Sunday, July 20, 2008

Want To Help?

We, the Peace Corps volunteers in the Kenedougou region of Burkina Faso, need your help! We are working in affiliation with a local NGO called SOS Enfants to raise funds to distribute Mosquito Nets to orphans, vulnerable children, and pregnant women in our region. Not only are the mosquitoes here annoying, but their malaria affects at least one member of every household and kills hundreds of children per year. Please help us by donating: $5 per net, easy-to-do online steps, and tax deductable.

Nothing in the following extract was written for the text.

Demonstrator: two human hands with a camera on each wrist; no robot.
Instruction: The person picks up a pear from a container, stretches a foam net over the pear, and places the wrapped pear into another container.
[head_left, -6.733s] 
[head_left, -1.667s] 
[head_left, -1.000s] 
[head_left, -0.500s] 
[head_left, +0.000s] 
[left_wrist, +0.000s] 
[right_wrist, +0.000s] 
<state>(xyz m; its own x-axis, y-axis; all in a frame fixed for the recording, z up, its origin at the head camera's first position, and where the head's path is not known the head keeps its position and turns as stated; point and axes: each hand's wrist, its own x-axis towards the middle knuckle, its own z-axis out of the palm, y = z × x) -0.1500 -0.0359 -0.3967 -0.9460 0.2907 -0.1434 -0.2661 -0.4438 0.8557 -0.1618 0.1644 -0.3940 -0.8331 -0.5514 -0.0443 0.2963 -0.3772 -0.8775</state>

For more information, and to give, go to this link: http://www.againstmalaria.com/Fundraiser.aspx?FundRaiserID=4352

Saturday, July 5, 2008

Feeding Babies

Tomorrow is the last day of the Hearth Model program I've been working on over the past weeks, so I thought I'd give everyone at home a quick look at what's going on with that. I've mentioned it before, but essentially I've been meeting each morning with a group of 12 mothers and their malnourished infants. We prepare an enriched porridge together, feed the kids, and then do some health education stuff. Topics have focused a lot on nutrition, and how to use cheap local ingredients to provide for their children. We also covered hygiene, childhood illnesses, family planning, and other applicable health issues, all of which are tied in together when it comes to malnutrition and general health. Particularly with food prices skyrocketing all over the world right now, it was answering a really large need in the community. Without further ado, pictures!

My ladies preparing the morning porridge. Seeing as it's mango season and a lot of the kids dont get nearly enough fruits and veggies, this porridge has fresh mangos, corn flour, and peanut powder. It was the babies' favorite and one mom even asked me if was ok for her to eat it too.

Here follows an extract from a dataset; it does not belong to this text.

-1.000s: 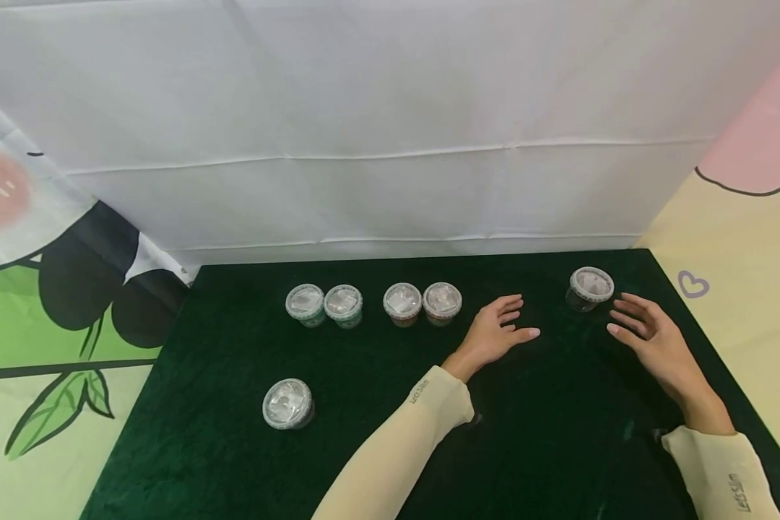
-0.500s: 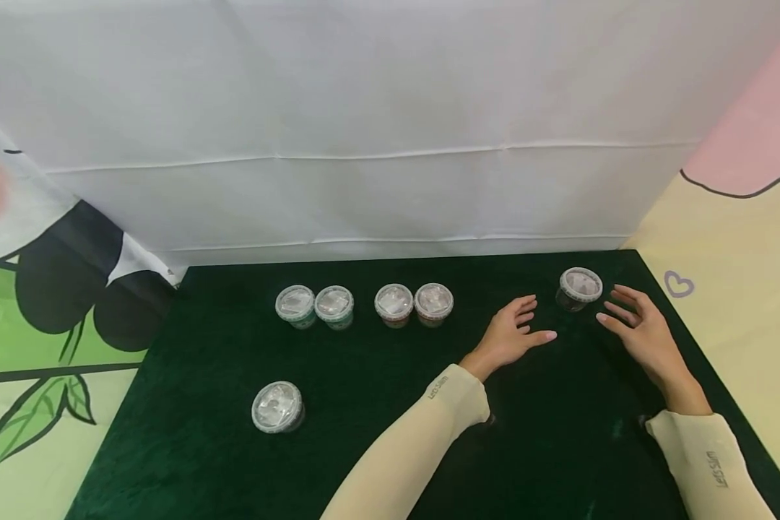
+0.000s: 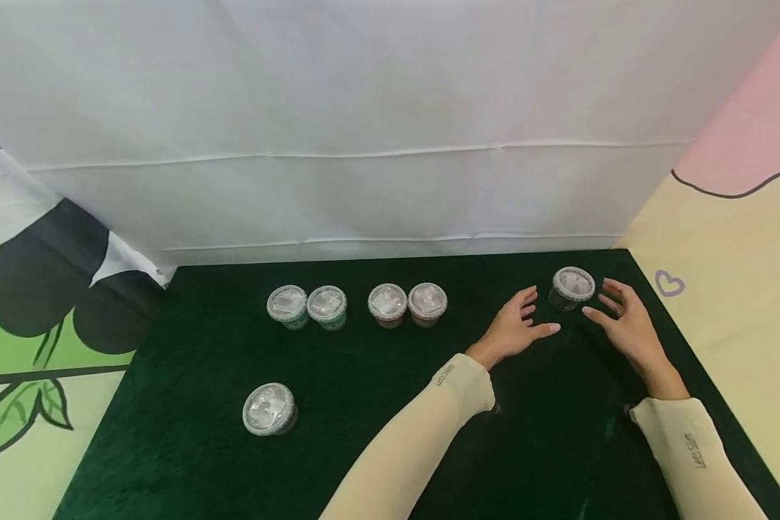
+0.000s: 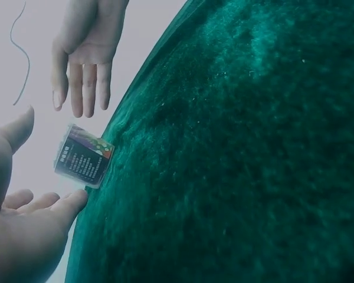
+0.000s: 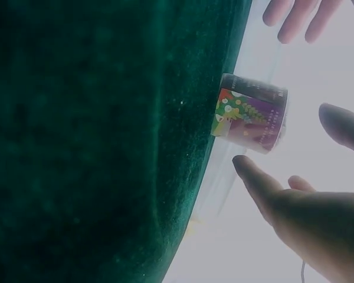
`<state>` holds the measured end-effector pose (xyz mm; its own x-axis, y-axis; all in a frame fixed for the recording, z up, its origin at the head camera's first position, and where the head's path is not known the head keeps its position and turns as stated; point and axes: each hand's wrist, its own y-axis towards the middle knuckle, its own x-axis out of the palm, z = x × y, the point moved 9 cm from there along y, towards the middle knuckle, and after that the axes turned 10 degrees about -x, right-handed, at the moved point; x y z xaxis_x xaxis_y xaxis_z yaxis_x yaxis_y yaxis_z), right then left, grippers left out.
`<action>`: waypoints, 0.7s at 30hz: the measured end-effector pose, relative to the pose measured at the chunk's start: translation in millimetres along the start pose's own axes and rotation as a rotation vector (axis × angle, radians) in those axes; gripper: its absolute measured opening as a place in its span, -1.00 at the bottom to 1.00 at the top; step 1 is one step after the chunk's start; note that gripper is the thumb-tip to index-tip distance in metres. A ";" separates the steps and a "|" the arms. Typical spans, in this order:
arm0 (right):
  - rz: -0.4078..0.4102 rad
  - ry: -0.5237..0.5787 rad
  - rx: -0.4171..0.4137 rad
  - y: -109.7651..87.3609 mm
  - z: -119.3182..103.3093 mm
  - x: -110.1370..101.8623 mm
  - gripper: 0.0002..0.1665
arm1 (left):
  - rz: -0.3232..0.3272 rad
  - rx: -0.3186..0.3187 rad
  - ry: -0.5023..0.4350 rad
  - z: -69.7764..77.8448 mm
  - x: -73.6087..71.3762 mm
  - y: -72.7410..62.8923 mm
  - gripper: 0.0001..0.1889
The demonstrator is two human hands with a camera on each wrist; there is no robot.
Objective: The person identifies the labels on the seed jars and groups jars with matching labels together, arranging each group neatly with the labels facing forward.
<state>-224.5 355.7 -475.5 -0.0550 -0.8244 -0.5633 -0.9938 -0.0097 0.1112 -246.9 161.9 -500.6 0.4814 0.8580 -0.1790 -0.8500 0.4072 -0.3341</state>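
A small round tub (image 3: 573, 287) with a pale lid and a dark body stands upright at the back right of the green cloth. In the right wrist view the same tub (image 5: 251, 112) shows a purple label with a flower pattern. My left hand (image 3: 513, 323) is spread to its left, thumb pointing right. On the other side my right hand (image 3: 629, 325) stands with fingers apart, its thumb just below the tub. Both hands face the tub with a gap on either side of it. In the left wrist view the tub (image 4: 84, 156) shows printed lettering, between both hands.
Two lidded tubs with greenish bodies, one of them a tub (image 3: 327, 307) on the right, stand side by side at the back. Two brownish ones, including this tub (image 3: 427, 304), stand right of them. Another lidded tub (image 3: 269, 409) sits nearer at left. A white cloth wall (image 3: 390, 195) rises behind.
The whole view has shifted, so the tubs appear further left. My hands have come closer to the tub at the back right, and the gaps on both sides have narrowed.
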 end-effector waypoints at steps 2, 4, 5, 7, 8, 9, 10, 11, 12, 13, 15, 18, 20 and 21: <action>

My neighbor Cory from a village nearby came and helped out for the day, resulting in lots of pictures of me looking a little peeved. And shiny, apparently (hey, its a long bike ride for me to get there).
Cute little Ibrahim. I've kind of forgotten what healthy fat babies look like, because so few here are well-nourished. Hopefully during my follow-up over the next couple months, I'll see kids like Ibrahim put on some weight and get some more energy. Tomorrow is the final weighing, so I'll be able to see how much progress was made during the past couple weeks. Several moms have already commented that their kids have bigger appetites now, more energy, and feel heavier when they lift them up, so that's encouraging.

Arrival back at home at the end of the morning. I took advantage of having Cory there to take a little family portrait, minus my host parents who were in the fields at the time. Baby Abbas (with weird makeup on that day), neighbor kid Brah who needs a new shirt, little bro Aziz and sister Safiatou. Big happy sweaty family.